TASK PROMPT
Look through the material and copy each line holding "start".

▽

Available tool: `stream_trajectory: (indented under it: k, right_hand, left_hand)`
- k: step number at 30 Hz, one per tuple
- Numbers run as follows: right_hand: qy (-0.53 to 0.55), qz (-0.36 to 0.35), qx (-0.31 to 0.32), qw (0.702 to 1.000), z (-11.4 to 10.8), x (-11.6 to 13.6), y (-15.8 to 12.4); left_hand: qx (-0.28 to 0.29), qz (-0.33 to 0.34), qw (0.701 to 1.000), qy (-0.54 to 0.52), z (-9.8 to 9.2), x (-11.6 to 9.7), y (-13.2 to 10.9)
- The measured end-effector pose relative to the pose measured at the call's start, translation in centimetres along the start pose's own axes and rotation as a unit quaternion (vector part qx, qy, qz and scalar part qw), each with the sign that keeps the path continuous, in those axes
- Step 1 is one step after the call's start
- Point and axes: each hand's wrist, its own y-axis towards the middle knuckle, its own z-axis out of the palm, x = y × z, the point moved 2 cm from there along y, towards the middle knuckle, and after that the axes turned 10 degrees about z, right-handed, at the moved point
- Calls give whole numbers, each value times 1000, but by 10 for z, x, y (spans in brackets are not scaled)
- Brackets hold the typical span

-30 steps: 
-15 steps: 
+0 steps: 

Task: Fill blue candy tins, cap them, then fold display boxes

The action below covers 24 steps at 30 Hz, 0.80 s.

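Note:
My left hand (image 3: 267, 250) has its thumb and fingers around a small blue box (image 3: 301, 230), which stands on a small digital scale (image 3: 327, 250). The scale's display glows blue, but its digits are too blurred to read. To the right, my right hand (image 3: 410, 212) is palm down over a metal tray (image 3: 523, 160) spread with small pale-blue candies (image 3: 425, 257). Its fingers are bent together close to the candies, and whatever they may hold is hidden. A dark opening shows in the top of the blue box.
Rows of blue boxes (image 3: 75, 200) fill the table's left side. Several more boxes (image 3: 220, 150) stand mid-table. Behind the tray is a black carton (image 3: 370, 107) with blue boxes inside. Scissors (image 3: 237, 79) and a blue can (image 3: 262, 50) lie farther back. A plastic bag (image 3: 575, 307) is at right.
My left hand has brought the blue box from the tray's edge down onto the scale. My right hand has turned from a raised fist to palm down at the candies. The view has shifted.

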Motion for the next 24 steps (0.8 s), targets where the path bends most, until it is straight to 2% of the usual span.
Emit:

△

RESPONSE BOX
- The measured end-effector pose relative to the pose measured at the call's start, translation in centimetres along the start pose's own axes and rotation as a unit quaternion (vector part qx, qy, qz and scalar part qw), each with the sign that keeps the path continuous, in those axes
- Step 1 is one step after the call's start

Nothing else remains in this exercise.